Who Said That First? by Max Cryer
Exisle, $30
I have shelves full of collections of aphorisms, fables, proverbs, quotations, derivations, obscure words and other language and idiom esoteria (a word I have coined to denote groups of things esoteric - there is no such word but there should be).
I'm not sure the kind of information they offer is highly educative for writers or anyone else but like a lot of people I'm addicted to it; so I knew I needed to read Who Said it First?, especially when I read the blurb: "... this may be the only book to attempt to identify the original sources of common expressions."
I went straight to my collection in search of rebuttal - and found that Brewer's Dictionary of Phrase And Fable comes close and The Concise Oxford Dictionary Of Proverbs closer, but neither is quite there; so in the meantime the claim stands.
What I sought quickly were the origins of modern cliches such as "at this point in time", "axis of evil", "cried all the way to the bank" (no, it wasn't Liberace), "the buck stops here" (no, it wasn't Harry Truman) and "read my lips" (no, it wasn't George Bush pere).

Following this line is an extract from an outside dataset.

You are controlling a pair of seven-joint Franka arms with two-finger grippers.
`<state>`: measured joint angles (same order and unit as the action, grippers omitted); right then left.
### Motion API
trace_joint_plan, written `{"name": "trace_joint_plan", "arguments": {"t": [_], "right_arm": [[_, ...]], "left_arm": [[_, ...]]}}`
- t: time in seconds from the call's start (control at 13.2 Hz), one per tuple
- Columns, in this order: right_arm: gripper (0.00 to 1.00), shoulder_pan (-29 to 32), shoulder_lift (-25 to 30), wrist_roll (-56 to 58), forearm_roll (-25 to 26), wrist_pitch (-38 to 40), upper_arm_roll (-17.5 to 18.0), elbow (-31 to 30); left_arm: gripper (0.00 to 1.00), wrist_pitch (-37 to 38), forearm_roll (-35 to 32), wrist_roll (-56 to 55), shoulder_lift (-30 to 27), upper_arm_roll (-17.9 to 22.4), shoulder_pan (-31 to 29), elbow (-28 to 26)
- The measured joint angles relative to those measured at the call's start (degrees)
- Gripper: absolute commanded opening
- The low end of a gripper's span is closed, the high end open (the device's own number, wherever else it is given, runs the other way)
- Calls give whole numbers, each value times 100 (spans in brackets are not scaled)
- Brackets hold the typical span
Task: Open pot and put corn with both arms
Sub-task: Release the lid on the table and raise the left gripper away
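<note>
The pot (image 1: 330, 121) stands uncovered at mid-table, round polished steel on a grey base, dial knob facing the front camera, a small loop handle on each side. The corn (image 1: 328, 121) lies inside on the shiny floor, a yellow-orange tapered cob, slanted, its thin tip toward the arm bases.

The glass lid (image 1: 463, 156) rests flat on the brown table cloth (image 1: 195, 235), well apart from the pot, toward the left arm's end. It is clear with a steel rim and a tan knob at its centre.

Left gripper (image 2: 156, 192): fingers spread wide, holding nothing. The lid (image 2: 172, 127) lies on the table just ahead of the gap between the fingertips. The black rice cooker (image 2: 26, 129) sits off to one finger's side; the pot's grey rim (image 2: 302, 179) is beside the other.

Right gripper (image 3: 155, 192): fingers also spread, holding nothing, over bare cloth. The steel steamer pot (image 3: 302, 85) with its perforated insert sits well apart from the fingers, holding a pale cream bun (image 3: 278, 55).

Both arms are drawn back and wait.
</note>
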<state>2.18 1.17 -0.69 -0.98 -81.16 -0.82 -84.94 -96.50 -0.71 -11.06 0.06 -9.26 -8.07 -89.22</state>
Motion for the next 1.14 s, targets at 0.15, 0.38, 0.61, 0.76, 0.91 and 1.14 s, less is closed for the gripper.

I was pleased to find that, although Max says "I kid you not" may have been in use prior to 1951, it made its debut in print in Herman Wouk's Caine Mutiny, a novel that so enthralled me when I read it back in the 1950s, I will never read it again in case it disappoints. I remember also the movie made from it, starring Humphrey Bogart as the naval commander who neurotically rolled little steel balls together in his pocket while proclaiming, "I kid you not ..."
I had taken it for granted that the injunction not to eat oysters in a month with no "r" was because of the danger to health posed by bivalves which are especially susceptible to taking up infectious organisms during the summer (in the Northern Hemisphere). Cryer says the advice first came from one William Butler in 1599 but adds "this may have less to do with safety than with flavour and conservation."
I didn't know oysters had inferior flavour in the summer, but then I'm not sure I eat them then.
In attributing "out of the frying pan into the fire" to Thomas More, he notes that More was "a brave man" but omits to mention he was also ruthlessly cruel.
But it is the incidental information and comment, stylishly presented, that make this book so engrossing; and, as anyone who knows his work would expect, Cryer brings a satisfying kind of orderly elegance to every sentence he writes.
Gordon McLauchlan is an Auckland writer.